Dari bangun tidur serasa tak semangat, aku tersenyum sepanjang hari tapi senyumku ini menyimpan luka yang sangat dalam, ya Allah bolehkah aku mengeluh seperti ini? Disatu sisi aku selalu ingin semangat tapi disisi lainnya tidak mendukungku untuk hal itu. Mengapa ini terjadi padaku,…..mengapa aku sangat tidak bersyukur atas apa yang telah engkau berikan kepadaku, seharusnya jika aku sakit itu adalah pertanda bahwa engkau sangat menyayangiku, dan masalah yang datang itu sebagai simbol bahwa engkau menganggapku seorang wanita yang tangguh” Delisa meneteskan airmata untuk kesekian kalinya, dia seperti menyadari kesalahannya tapi juga menyesal tidak bisa merubah keadaanya saat ini, cita-citanya sangat tinggi, dia ingin meruntuhkan kerasnya hati orang-orang sombong yang sering mengejeknya.
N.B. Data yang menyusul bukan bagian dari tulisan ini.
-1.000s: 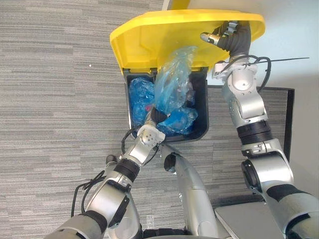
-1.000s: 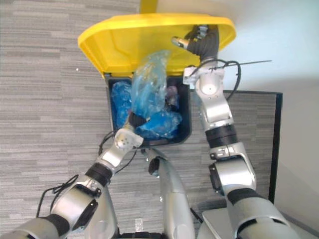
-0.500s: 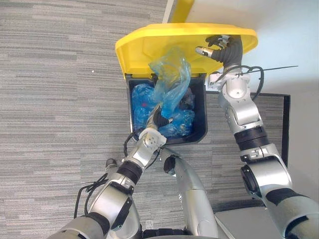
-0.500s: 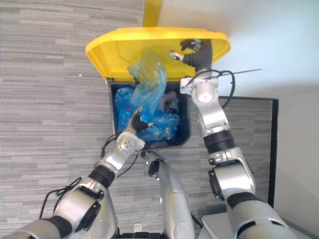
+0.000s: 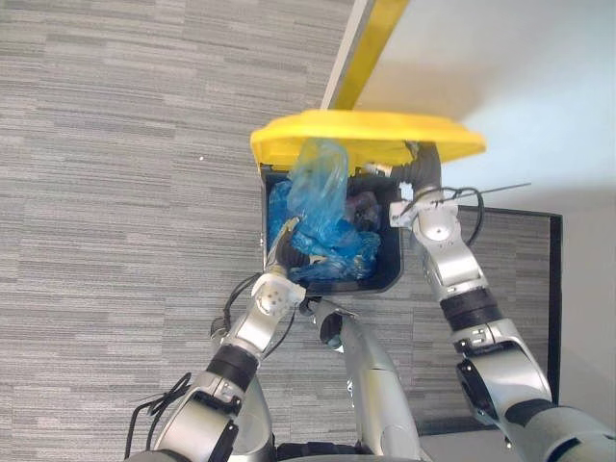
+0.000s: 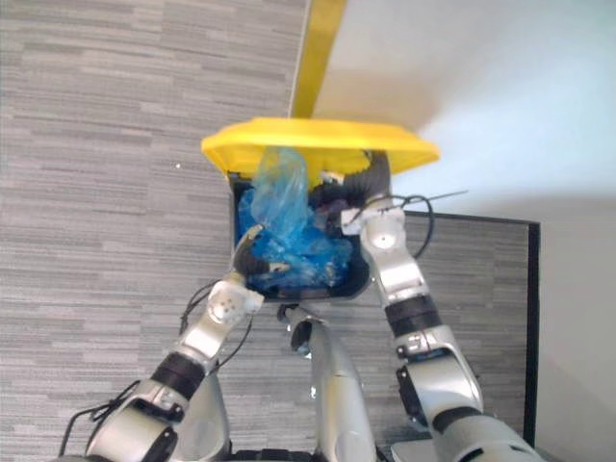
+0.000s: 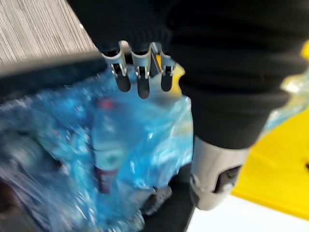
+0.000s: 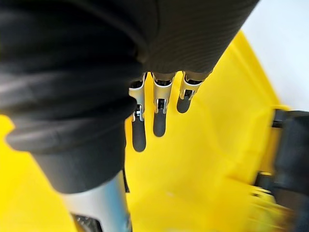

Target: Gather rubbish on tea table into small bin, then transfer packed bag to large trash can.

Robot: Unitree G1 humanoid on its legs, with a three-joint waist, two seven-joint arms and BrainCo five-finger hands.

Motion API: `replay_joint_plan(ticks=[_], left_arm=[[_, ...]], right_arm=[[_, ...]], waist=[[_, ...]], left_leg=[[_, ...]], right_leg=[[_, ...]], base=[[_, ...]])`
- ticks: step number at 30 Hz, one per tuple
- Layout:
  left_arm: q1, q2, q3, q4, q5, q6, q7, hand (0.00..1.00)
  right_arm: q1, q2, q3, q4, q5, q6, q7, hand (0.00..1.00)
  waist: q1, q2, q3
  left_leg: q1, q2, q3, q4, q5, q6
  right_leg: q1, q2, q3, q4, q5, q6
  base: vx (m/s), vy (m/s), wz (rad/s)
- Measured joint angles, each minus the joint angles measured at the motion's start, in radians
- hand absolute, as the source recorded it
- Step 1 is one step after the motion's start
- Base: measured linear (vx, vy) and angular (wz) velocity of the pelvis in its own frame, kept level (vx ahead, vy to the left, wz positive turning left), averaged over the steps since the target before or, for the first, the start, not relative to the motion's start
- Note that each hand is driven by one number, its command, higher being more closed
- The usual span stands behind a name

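Yellow, blue and grey.
Large trash can (image 5: 389, 271) black, its lid (image 5: 366, 135) plain bright yellow; packed bag (image 5: 318, 192) translucent blue; floor (image 5: 115, 192) streaked in fine light and dark grey lines; wall (image 5: 520, 77) white, edged by a yellow strip (image 5: 364, 48).

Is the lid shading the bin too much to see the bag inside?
Left eye view: the yellow lid shades the rear of the large trash can, but the blue bag is plainly visible. Left wrist view: the bag is well lit, glinting, past the left hand.

Robot hand (image 7: 139, 72) straight-fingered over blue bag (image 7: 145, 140).
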Motion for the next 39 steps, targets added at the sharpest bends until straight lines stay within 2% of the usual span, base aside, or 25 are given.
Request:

Delisa hanya anak seorang petani yang penghasilannya tidak tetap, sering sekali teman-temannya mengucilkannnya diluar sana dan karna itu juga dia sering sedih. tapi untungnya Delisa adalah seorang anak yang sangat tangguh dan selalu bersyukur dalam menghadapi situasi apapun, terkecuali hari ini ia selalu mengeluh dan mengeluh. Hari ini adalah hari sabtu dimana hari ini sebagai penutup segala aktivitas sekolah, diapun bergegas pulang kerumah.

Assalamualaikum,….
Walaikumsalam, sudah pulang nak!
Sudah bu,….. tadi  uang sakuku tinggal tiga ribu bu, padahal ongkos mobil kerumah kan lima ribu, tapi mau gimana lagi ini juga karna dapet uang pinjaman dari temen Delisa bu, gag tau harus  gimana, kalo Delisa gag pulang gimana belanja minggu ini, Delisa pusing bu, kebutuhan minggu ini sangat banyak bu, darimana Delisa bawa uang untuk mencukupi semua, gag ada pekerjaan yang bisa Delisa lakuin untuk menghasilkan uang,…Delisa menangis lagi,…” tapi dia lapar sekarang iapun pergi kedapur, Ayah dan adiknya sudah menunggu disana, mereka sudah makan dan menikmati hidangan yang ada, tapi kini berbeda, dia hanya memandangi makanan itu bahkan  tidak  sedikitpun menyentuhnya. Hidangan malam itu adalah ikan bandeng sayur kesukaan Ayah, tapi Delisa tidak suka itu, dia egois sekarang,…..” diapun bergegas dengan cepat dan masuk kedalam kamar.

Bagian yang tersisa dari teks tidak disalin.